## Task details
The response should contain only those lines of the entries below that include the string "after".

________

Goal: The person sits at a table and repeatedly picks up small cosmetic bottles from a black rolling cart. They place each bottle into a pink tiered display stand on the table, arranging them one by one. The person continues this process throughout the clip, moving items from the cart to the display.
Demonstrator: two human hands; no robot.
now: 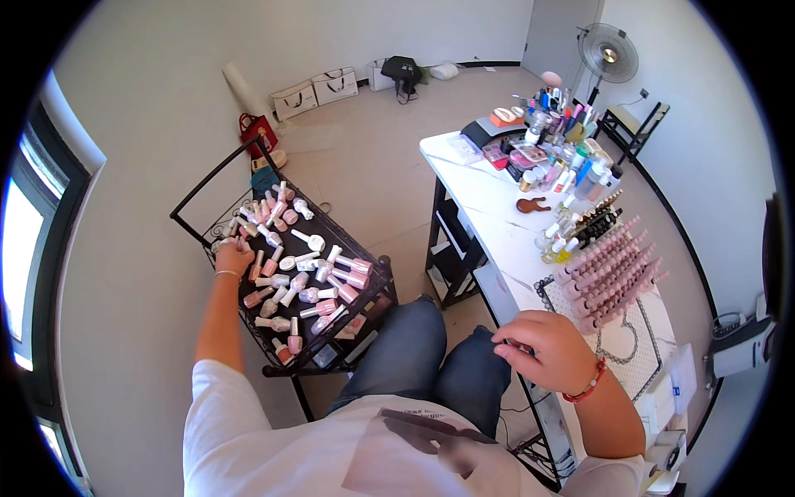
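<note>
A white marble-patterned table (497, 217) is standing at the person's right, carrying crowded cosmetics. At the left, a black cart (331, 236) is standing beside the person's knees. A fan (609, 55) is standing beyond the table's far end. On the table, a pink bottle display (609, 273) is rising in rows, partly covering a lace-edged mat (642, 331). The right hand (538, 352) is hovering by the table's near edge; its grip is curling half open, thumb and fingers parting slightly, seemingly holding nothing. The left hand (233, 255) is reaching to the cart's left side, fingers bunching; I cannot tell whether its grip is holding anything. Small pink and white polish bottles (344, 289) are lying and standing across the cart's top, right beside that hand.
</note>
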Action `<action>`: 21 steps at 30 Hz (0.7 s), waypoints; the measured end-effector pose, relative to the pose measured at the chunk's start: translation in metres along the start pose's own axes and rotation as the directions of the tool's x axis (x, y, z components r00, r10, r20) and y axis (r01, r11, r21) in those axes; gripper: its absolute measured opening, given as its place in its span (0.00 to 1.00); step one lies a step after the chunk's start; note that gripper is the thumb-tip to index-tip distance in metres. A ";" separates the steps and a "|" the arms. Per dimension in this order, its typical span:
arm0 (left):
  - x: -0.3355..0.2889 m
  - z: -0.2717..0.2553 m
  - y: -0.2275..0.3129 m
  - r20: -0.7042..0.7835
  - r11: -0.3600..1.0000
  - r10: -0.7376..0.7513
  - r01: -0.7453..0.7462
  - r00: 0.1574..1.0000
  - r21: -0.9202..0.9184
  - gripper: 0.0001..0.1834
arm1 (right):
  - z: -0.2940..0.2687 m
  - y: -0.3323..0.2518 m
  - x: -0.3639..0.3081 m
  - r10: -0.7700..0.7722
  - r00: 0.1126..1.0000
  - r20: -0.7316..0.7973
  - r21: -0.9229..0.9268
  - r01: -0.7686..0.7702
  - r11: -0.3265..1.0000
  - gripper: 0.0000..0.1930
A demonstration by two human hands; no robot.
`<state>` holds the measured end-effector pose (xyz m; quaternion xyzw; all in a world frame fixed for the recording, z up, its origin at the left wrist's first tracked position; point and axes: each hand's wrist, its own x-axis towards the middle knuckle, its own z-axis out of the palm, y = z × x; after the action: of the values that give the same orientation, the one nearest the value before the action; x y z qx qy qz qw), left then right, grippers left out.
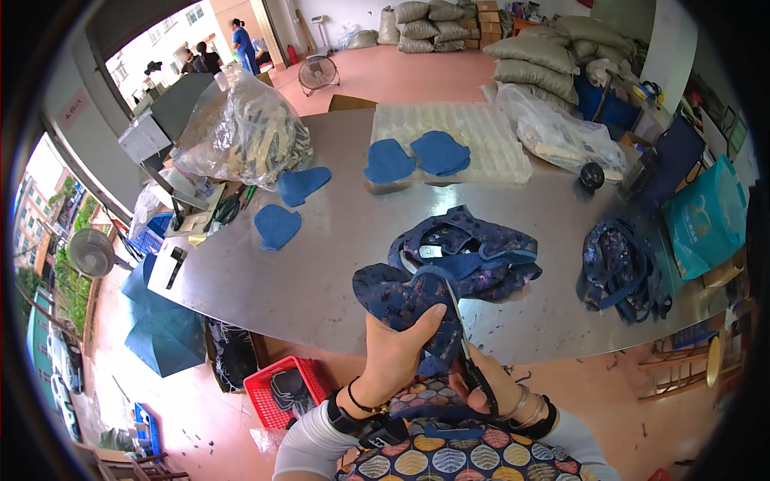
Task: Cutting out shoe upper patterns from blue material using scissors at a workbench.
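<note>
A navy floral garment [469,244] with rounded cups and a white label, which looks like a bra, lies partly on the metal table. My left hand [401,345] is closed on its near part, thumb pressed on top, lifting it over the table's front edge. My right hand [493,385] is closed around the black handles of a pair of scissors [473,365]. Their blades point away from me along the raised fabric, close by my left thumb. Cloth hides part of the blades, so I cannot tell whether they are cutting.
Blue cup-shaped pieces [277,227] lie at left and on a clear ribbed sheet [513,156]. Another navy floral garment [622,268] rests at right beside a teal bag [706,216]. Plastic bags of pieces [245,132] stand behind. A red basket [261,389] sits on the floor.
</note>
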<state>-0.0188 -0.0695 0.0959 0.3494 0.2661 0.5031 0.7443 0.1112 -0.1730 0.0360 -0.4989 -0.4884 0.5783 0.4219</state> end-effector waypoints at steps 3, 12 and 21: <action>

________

## Answer box
Action `<action>`: 21 steps at 30 Hz (0.7 s), waypoints; the measured end-effector pose, relative to the pose measured at the chunk's start: translation in metres along the start pose's own axes and rotation as the directions of the tool's x axis (x, y, z components r00, r10, r20) and y axis (r01, r11, r21) in those axes; gripper: its absolute measured opening, given as its place in its span (0.00 to 1.00); step one lies a step after the chunk's start; note that gripper is the thumb-tip to index-tip distance in metres. A ";" separates the steps and a "|" the arms. Per dimension in this order, its typical span:
`<state>` holds the measured end-effector pose (xyz m; quaternion xyzw; all in a world frame fixed for the recording, z up, its origin at the left wrist's first tracked position; point and axes: each hand's wrist, its own x-axis towards the middle knuckle, its own z-axis out of the palm, y = z × x; after the action: of the values that give the same orientation, the one nearest the value before the action; x y z qx qy qz qw), left then right, grippers left out.

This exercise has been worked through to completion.